Nana Kwame Adjei-Brenyah’s Chain-Gang All-Stars comes to publication freighted with hype because of its stark envisioning of American death row prisoners forced to fight one another to the bloody end, with the bouts televised. The prisoners are mainly Black and they become stars in the entertainment industry on the “outside”, with gimmicky names and basic, almost caveman-like signature weapons. Instead of the Norse god Thor’s hammer Mjölnir, here there’s a hammer called Hass Omaha, a scythe named LoveGuile and a mace labelled Vega. The inmates have the chance to move up the fighters’ league and finally be free – if they kill enough of their fellow prisoners. A giant fighter called Barry Harris – fight name Rave Bear – “looked like he’d been pulled from a woodchipper” by the end of a match. Other characters are called Hurricane Staxxx, Gunny Puddles, Ring Ya Bells – an overripe blend of gamer IDs, B-movie love interests, prison nicknames, wrestling monikers and pure grand guignol.

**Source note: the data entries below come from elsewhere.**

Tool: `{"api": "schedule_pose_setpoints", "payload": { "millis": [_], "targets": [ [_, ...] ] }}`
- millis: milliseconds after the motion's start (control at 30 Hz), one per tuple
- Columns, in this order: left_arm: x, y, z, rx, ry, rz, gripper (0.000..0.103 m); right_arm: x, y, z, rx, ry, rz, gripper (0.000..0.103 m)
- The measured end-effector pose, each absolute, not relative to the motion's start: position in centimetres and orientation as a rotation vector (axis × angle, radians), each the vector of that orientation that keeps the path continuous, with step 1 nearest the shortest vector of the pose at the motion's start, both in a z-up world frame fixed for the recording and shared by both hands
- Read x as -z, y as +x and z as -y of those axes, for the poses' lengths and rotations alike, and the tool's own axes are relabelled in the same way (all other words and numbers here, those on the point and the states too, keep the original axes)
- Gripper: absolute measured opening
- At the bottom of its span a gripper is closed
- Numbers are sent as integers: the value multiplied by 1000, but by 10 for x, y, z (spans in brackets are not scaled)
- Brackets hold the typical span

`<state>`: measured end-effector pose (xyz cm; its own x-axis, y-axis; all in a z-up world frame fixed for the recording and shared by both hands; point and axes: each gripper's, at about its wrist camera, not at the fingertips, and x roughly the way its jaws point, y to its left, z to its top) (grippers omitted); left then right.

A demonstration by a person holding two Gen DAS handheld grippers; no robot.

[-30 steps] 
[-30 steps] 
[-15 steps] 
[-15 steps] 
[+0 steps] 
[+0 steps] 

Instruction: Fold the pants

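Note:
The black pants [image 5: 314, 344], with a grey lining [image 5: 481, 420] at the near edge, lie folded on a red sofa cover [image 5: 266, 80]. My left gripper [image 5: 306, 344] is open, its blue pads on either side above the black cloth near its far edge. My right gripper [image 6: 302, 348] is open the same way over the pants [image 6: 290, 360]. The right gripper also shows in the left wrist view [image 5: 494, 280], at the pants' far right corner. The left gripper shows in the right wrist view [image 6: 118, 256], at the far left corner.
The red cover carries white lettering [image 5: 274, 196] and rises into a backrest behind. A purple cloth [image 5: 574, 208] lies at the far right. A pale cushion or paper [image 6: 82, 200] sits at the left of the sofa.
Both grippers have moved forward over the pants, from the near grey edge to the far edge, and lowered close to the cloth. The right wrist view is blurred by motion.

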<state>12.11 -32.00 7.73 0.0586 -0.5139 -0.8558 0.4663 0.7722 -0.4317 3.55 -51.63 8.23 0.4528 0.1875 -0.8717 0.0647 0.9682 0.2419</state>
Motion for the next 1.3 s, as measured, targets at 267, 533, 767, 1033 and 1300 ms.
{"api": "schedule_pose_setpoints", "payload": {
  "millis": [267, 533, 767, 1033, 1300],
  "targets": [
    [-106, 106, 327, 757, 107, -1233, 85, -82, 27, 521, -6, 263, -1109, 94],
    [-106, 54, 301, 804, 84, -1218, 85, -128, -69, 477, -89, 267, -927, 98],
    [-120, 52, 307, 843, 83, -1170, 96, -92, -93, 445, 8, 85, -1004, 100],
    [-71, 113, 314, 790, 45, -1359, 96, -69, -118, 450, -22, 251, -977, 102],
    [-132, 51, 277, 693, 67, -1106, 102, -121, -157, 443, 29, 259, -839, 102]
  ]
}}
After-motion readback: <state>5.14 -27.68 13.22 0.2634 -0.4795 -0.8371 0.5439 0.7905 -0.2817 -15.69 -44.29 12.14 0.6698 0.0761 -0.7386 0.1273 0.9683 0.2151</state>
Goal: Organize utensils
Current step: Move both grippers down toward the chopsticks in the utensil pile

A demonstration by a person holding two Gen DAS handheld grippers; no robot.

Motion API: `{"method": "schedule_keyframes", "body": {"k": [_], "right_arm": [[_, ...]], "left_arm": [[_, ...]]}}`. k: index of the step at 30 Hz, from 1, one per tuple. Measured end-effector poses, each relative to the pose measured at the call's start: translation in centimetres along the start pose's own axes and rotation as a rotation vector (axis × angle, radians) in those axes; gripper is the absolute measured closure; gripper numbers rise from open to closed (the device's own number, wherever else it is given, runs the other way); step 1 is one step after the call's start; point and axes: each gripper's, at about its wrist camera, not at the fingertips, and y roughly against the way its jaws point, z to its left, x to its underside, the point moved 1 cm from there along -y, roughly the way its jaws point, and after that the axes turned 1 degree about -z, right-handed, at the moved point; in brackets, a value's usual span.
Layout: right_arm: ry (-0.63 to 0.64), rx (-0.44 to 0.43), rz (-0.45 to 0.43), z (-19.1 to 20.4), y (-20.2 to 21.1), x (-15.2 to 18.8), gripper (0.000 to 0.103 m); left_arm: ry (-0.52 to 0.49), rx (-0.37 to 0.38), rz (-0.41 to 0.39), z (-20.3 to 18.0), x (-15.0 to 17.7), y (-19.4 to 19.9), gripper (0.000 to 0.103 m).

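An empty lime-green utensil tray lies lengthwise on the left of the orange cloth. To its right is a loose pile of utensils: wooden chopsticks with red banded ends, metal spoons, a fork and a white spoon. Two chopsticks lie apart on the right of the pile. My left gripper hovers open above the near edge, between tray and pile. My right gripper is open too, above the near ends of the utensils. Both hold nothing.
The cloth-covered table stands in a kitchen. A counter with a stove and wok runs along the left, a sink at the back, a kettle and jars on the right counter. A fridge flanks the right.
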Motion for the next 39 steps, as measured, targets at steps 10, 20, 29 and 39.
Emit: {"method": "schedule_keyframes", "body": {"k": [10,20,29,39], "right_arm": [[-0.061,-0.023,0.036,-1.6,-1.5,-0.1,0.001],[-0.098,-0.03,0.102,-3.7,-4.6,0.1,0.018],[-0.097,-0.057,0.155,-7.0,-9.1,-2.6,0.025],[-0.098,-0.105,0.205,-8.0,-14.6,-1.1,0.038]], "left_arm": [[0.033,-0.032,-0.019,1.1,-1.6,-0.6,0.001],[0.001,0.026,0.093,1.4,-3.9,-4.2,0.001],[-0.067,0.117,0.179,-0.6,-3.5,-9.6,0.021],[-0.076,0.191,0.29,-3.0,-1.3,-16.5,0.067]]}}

The novel is a crushingly painful, loaded and on-the-nose commentary on racism, exploitation, inequality and the legacy and loud echoes of slavery in the US. The prison system, big business, the entertainment industry, local policing, tech surveillance and the military have all fused into one hellish mega-complex: the fighters are pushed around by “soldier-police”, their every move recorded and broadcast, both for security and to scintillate their reality TV audience; their magnetised restraints made from the latest tech, their fights sponsored by food and beverage brands and trumpeted as family entertainment. Indeed, as one character reflects: “All other sport was just a metaphor for this.” Yet the result is that millions of viewers worldwide are “consuming poison, no matter how savoury the package”.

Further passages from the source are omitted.